La TCMFM, par le projet Mauriciennes d’influence, travaille pour l'atteinte de la parité dans les instances décisionnelles, lieux majoritairement masculins. L’élection par la population du Québec d’une femme première ministre, peu importe ses couleurs politiques, est une avancée vers l’atteinte de l’égalité entre les femmes et les hommes selon elle. «Cette femme, tout comme toutes les autres qui ont été élues le 4 septembre, et particulièrement en Mauricie, deviennent donc des modèles plus que significatifs pour les femmes qui souhaitent s’impliquer dans les lieux décisionnels», a fait savoir l'organisme dans un communiqué de presse.
Un peu d’histoire« Les femmes ont obtenu le droit de vote en 1940, mais c'est seulement en juillet 1947, dans une élection partielle, qu'une première femme, Mae O'Connor, s'est présentée devant l'électorat. On comptait trois candidates aux élections générales de 1952, sept en 1956, mais aucune en 1960.
Marie-Claire Kirkland-Casgrain s'est présentée dans la circonscription de Jacques-Cartier à l'élection partielle du 14 décembre 1961 pour remplacer son père, décédé quatre mois plus tôt. Elle est devenue la première femme élue au Parlement de Québec. Réélue l'automne suivant, elle a été la première femme nommée au cabinet en décembre 1962.

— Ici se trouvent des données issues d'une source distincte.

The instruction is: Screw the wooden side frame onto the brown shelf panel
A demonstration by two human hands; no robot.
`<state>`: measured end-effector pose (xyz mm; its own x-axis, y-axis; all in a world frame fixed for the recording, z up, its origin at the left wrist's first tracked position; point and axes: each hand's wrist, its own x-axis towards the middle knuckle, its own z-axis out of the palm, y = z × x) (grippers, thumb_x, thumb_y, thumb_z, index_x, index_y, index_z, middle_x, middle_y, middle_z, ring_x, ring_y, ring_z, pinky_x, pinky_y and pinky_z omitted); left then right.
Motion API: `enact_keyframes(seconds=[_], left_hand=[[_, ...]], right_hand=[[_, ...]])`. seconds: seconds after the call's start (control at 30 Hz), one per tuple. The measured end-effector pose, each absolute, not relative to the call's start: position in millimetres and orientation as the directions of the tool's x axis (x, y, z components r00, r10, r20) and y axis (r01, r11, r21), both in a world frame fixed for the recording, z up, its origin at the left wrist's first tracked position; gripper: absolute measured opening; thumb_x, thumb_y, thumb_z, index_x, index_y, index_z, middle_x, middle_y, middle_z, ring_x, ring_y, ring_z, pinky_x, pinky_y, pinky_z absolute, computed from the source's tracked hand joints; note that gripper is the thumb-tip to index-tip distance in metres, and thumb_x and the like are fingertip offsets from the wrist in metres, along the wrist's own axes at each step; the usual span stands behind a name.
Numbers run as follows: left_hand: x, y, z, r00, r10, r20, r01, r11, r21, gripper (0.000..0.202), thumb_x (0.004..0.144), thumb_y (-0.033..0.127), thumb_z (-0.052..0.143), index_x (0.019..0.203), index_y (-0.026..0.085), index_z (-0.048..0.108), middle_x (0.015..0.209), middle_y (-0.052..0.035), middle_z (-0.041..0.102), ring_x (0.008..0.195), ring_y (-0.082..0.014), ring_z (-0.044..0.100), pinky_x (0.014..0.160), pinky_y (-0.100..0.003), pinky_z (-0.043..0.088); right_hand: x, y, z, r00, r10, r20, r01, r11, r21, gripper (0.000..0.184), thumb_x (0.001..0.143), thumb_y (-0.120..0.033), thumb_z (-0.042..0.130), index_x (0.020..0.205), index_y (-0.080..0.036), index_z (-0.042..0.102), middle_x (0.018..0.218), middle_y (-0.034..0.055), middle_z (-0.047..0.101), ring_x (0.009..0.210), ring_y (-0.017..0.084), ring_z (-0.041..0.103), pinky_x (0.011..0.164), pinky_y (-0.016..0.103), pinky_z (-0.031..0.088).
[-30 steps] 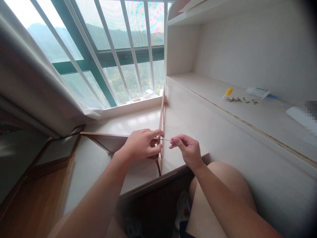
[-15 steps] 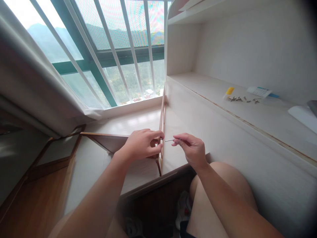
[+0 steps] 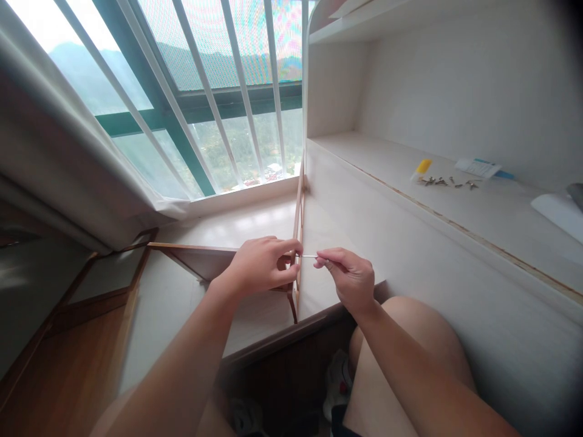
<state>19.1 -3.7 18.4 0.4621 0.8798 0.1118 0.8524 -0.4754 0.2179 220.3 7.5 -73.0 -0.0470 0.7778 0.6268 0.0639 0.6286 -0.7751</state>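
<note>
A brown wooden frame [image 3: 299,209] with a thin panel [image 3: 198,258] joined to it stands on the pale ledge, the panel reaching out to the left. My left hand [image 3: 262,264] is closed around the edge of the frame, its thumb and fingers on either side. Between the pinched fingers of my right hand [image 3: 350,276] is a thin metal rod [image 3: 310,256], held level and pointing left. The rod's tip meets the frame beside my left fingertips; what it touches there is too small to make out.
On the shelf [image 3: 387,155] at right lie several small metal screws [image 3: 439,181], a yellow-capped container [image 3: 422,169] and a clear plastic packet [image 3: 478,168]. A barred window [image 3: 246,103] is ahead, with a grey curtain [image 3: 68,133] at left. My legs are below the ledge's dark edge [image 3: 291,332].
My right hand has shifted slightly left, bringing the metal rod's tip from a small gap away up to the frame. My left hand and the frame look still.
</note>
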Motion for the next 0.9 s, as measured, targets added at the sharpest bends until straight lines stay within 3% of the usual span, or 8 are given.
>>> enact_keyframes(seconds=[0.33, 0.6, 0.77, 0.9], left_hand=[[19.4, -4.6, 18.4, 0.449, 0.886, 0.112, 0.864, -0.463, 0.197, 0.031, 0.083, 0.042, 0.051, 0.112, 0.033, 0.056, 0.079, 0.0034, 0.065, 0.079, -0.0188, 0.059, 0.066, -0.027, 0.038], [19.0, -4.8, 17.4, 0.411, 0.905, 0.108, 0.886, -0.425, 0.185, 0.065, 0.083, 0.043, 0.049, 0.144, 0.029, 0.031, 0.087, 0.0013, 0.068, 0.080, -0.0206, 0.061, 0.067, -0.029, 0.040], [18.2, -4.4, 17.2, 0.433, 0.897, 0.083, 0.893, -0.440, 0.098, 0.066, 0.084, 0.045, 0.046, 0.146, 0.026, 0.032, 0.083, 0.0002, 0.068, 0.078, -0.0214, 0.061, 0.063, -0.030, 0.038], [17.7, -4.0, 17.0, 0.435, 0.897, 0.072, 0.895, -0.440, 0.076, 0.070, 0.084, 0.046, 0.046, 0.148, 0.026, 0.026, 0.084, -0.0003, 0.068, 0.078, -0.0220, 0.061, 0.062, -0.029, 0.038]], right_hand=[[218.0, 6.3, -70.8, -0.041, 0.745, 0.666, 0.067, 0.667, -0.742, 0.016, 0.087, -0.015, 0.064, 0.096, -0.024, 0.074, 0.083, 0.0020, 0.071, 0.076, 0.017, 0.068, 0.072, 0.033, 0.057], [221.3, 10.6, -74.4, -0.089, 0.705, 0.704, 0.126, 0.709, -0.694, 0.020, 0.089, -0.015, 0.062, 0.104, -0.024, 0.073, 0.085, 0.0028, 0.072, 0.078, 0.017, 0.068, 0.075, 0.033, 0.058], [224.4, 13.8, -70.6, -0.159, 0.674, 0.721, 0.202, 0.737, -0.645, 0.017, 0.090, -0.018, 0.062, 0.103, -0.023, 0.072, 0.094, 0.0046, 0.072, 0.085, 0.017, 0.067, 0.078, 0.032, 0.055], [225.3, 14.7, -67.2, -0.216, 0.699, 0.681, 0.229, 0.715, -0.661, 0.012, 0.093, -0.023, 0.057, 0.096, -0.022, 0.069, 0.088, 0.0044, 0.069, 0.081, 0.017, 0.064, 0.075, 0.031, 0.052]])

Depuis 1961, 104 femmes ont été élues députées au Parlement de Québec. »
C’est donc 51 ans plus tard que les québécoises ont accès à la plus haute sphère politique soit celui d’être élue première ministre. Après l’Alberta, la Colombie-Britannique, l’Île-du-Prince-Édouard, Terre-Neuve et le Nunavut, le Québec devient donc la 6e province/territoire à placer une femme à la tête de sa gouvernance.